### PROBLEM REQUIREMENTS:
Pictures stay out of the copy; set down each line of the listing below exactly.
# # # #
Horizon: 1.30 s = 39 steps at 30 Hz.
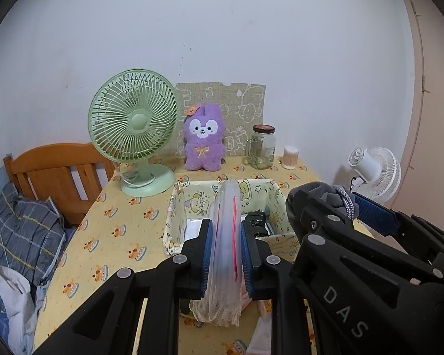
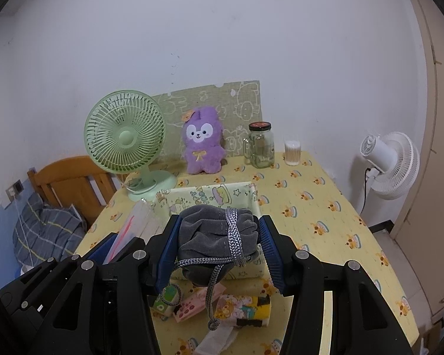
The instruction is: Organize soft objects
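Risk first: my right gripper (image 2: 219,244) is clamped on a bunched grey velvet drawstring pouch (image 2: 214,236), whose silver braided cord (image 2: 214,298) dangles toward the small packets (image 2: 242,310) on the tablecloth at 6 o'clock, and I judge it could snag or drag them as I carry the pouch on. My left gripper (image 1: 226,247) is pinched nearly together on a folded clear plastic zip bag with a pink seal line (image 1: 226,236); such slick film could slide out of the blue pads (image 1: 207,254). Both tools point forward and somewhat downward, side by side, the right one showing at 3 o'clock in the left view. Pouch and bag hang just above the cartoon-printed yellow fabric bin (image 1: 174,207), which lies at 12 o'clock, before the purple plush rabbit (image 1: 204,139).
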Each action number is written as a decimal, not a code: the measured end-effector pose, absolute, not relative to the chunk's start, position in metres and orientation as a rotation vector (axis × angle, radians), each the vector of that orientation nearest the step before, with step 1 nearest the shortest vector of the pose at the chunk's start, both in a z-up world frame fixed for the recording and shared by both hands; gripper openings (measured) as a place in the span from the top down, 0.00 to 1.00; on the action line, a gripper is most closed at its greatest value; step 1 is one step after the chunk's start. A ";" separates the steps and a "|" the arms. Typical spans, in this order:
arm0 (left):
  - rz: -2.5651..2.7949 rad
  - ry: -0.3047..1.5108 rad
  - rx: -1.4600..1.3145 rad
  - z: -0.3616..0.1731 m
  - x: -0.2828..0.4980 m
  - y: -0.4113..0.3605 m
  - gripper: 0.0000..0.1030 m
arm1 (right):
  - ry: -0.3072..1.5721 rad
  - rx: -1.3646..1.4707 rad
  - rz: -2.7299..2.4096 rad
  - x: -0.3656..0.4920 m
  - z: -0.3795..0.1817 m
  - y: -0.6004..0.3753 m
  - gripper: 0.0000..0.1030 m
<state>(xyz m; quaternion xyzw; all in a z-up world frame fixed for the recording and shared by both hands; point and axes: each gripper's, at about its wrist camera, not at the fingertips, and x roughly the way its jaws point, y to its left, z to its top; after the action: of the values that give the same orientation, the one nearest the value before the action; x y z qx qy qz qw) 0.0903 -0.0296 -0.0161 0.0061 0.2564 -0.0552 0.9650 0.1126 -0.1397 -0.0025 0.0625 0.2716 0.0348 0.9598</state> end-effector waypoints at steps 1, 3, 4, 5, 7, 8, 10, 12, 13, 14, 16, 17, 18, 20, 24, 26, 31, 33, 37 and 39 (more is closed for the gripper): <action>-0.111 0.519 0.014 -0.016 0.094 -0.030 0.83 | 0.553 0.127 0.069 0.117 -0.003 -0.140 0.45; -0.111 0.519 0.016 -0.017 0.101 -0.030 0.83 | 0.556 0.127 0.067 0.124 -0.004 -0.140 0.45; -0.110 0.517 0.015 -0.017 0.103 -0.030 0.83 | 0.556 0.127 0.065 0.126 -0.005 -0.140 0.45; -0.108 0.515 0.016 -0.017 0.105 -0.031 0.83 | 0.555 0.127 0.063 0.129 -0.005 -0.140 0.45; -0.109 0.512 0.019 -0.017 0.112 -0.031 0.83 | 0.555 0.126 0.059 0.134 -0.006 -0.140 0.45; -0.108 0.512 0.020 -0.018 0.115 -0.031 0.83 | 0.554 0.126 0.058 0.137 -0.006 -0.140 0.45; -0.107 0.510 0.023 -0.018 0.120 -0.031 0.83 | 0.555 0.126 0.056 0.143 -0.007 -0.140 0.45; -0.104 0.509 0.027 -0.019 0.124 -0.032 0.83 | 0.556 0.125 0.055 0.148 -0.009 -0.141 0.45; -0.103 0.509 0.028 -0.019 0.127 -0.032 0.83 | 0.557 0.125 0.056 0.152 -0.010 -0.141 0.45; -0.102 0.509 0.029 -0.019 0.129 -0.032 0.83 | 0.559 0.126 0.057 0.154 -0.010 -0.141 0.45; -0.100 0.508 0.032 -0.019 0.134 -0.032 0.83 | 0.558 0.128 0.057 0.159 -0.010 -0.141 0.45; -0.099 0.506 0.034 -0.019 0.137 -0.032 0.83 | 0.559 0.129 0.058 0.162 -0.010 -0.141 0.45; -0.099 0.505 0.035 -0.020 0.139 -0.032 0.83 | 0.559 0.130 0.060 0.165 -0.011 -0.141 0.45; -0.098 0.506 0.036 -0.021 0.143 -0.031 0.83 | 0.559 0.129 0.059 0.168 -0.013 -0.141 0.45; -0.102 0.507 0.036 -0.023 0.151 -0.032 0.83 | 0.564 0.130 0.058 0.178 -0.015 -0.140 0.45; -0.106 0.509 0.036 -0.025 0.157 -0.032 0.83 | 0.565 0.129 0.056 0.183 -0.017 -0.140 0.45; -0.116 0.522 0.033 -0.031 0.173 -0.032 0.83 | 0.576 0.130 0.046 0.198 -0.024 -0.141 0.45; -0.123 0.532 0.030 -0.034 0.178 -0.032 0.83 | 0.577 0.130 0.044 0.203 -0.027 -0.141 0.45; -0.135 0.550 0.020 -0.041 0.189 -0.032 0.83 | 0.582 0.142 0.052 0.211 -0.033 -0.141 0.45; -0.136 0.560 0.017 -0.045 0.194 -0.032 0.81 | 0.592 0.148 0.053 0.217 -0.037 -0.142 0.45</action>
<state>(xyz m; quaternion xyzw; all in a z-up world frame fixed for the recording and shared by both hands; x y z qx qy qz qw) 0.1942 -0.0321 -0.0452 0.0083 0.2762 -0.0671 0.9587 0.2169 -0.1416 -0.0371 0.0727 0.2915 0.0260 0.9534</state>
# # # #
### EXERCISE SOLUTION:
Horizon: 1.30 s = 39 steps at 30 Hz.
The instruction is: Organize soft objects
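Risk first: my right gripper (image 2: 219,244) is clamped on a bunched grey velvet drawstring pouch (image 2: 214,236), whose silver braided cord (image 2: 214,298) dangles toward the small packets (image 2: 242,310) on the tablecloth at 6 o'clock, and I judge it could snag or drag them as I carry the pouch on. My left gripper (image 1: 226,247) is pinched nearly together on a folded clear plastic zip bag with a pink seal line (image 1: 226,236); such slick film could slide out of the blue pads (image 1: 207,254). Both tools point forward and somewhat downward, side by side, the right one showing at 3 o'clock in the left view. Pouch and bag hang just above the cartoon-printed yellow fabric bin (image 1: 174,207), which lies at 12 o'clock, before the purple plush rabbit (image 1: 204,139).
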Each action number is written as a decimal, not a code: the measured end-effector pose, absolute, not relative to the chunk's start, position in metres and orientation as a rotation vector (axis × angle, radians), each the vector of that orientation nearest the step before, with step 1 nearest the shortest vector of the pose at the chunk's start, both in a z-up world frame fixed for the recording and shared by both hands; gripper openings (measured) as a place in the span from the top down, 0.00 to 1.00; on the action line, a gripper is most closed at its greatest value; step 1 is one step after the chunk's start. A ";" separates the steps and a "|" the arms. Typical spans, in this order:
arm0 (left):
  - rz: -2.5651..2.7949 rad
  - ry: -0.3047..1.5108 rad
  - rx: -1.4600..1.3145 rad
  - z: -0.3616..0.1731 m
  - x: -0.2828..0.4980 m
  - y: -0.4113..0.3605 m
  - gripper: 0.0000..0.1030 m
arm1 (right):
  - ry: -0.3072..1.5721 rad
  - rx: -1.3646..1.4707 rad
  - rz: -2.7299..2.4096 rad
  - x: -0.3656..0.4920 m
  - z: -0.3795..0.1817 m
  - y: -0.6004..0.3753 m
  - gripper: 0.0000..0.1030 m
<state>(xyz m; quaternion xyzw; all in a z-up world frame fixed for the recording and shared by both hands; point and axes: each gripper's, at about its wrist camera, not at the fingertips, and x roughly the way its jaws point, y to its left, z to its top; after the action: of the values that give the same orientation, the one nearest the value before the action; x y z qx qy qz qw) 0.0903 -0.0296 -0.0161 0.0061 0.2564 -0.0552 0.9650 0.1126 -0.1397 -0.0025 0.0625 0.2716 0.0348 0.9598</state> end-effector waypoints at steps 1, 3, 4, 5, 7, 8, 10, 12, 13, 14, 16, 17, 18, 20, 24, 26, 31, 33, 37 and 39 (more is closed for the gripper): <action>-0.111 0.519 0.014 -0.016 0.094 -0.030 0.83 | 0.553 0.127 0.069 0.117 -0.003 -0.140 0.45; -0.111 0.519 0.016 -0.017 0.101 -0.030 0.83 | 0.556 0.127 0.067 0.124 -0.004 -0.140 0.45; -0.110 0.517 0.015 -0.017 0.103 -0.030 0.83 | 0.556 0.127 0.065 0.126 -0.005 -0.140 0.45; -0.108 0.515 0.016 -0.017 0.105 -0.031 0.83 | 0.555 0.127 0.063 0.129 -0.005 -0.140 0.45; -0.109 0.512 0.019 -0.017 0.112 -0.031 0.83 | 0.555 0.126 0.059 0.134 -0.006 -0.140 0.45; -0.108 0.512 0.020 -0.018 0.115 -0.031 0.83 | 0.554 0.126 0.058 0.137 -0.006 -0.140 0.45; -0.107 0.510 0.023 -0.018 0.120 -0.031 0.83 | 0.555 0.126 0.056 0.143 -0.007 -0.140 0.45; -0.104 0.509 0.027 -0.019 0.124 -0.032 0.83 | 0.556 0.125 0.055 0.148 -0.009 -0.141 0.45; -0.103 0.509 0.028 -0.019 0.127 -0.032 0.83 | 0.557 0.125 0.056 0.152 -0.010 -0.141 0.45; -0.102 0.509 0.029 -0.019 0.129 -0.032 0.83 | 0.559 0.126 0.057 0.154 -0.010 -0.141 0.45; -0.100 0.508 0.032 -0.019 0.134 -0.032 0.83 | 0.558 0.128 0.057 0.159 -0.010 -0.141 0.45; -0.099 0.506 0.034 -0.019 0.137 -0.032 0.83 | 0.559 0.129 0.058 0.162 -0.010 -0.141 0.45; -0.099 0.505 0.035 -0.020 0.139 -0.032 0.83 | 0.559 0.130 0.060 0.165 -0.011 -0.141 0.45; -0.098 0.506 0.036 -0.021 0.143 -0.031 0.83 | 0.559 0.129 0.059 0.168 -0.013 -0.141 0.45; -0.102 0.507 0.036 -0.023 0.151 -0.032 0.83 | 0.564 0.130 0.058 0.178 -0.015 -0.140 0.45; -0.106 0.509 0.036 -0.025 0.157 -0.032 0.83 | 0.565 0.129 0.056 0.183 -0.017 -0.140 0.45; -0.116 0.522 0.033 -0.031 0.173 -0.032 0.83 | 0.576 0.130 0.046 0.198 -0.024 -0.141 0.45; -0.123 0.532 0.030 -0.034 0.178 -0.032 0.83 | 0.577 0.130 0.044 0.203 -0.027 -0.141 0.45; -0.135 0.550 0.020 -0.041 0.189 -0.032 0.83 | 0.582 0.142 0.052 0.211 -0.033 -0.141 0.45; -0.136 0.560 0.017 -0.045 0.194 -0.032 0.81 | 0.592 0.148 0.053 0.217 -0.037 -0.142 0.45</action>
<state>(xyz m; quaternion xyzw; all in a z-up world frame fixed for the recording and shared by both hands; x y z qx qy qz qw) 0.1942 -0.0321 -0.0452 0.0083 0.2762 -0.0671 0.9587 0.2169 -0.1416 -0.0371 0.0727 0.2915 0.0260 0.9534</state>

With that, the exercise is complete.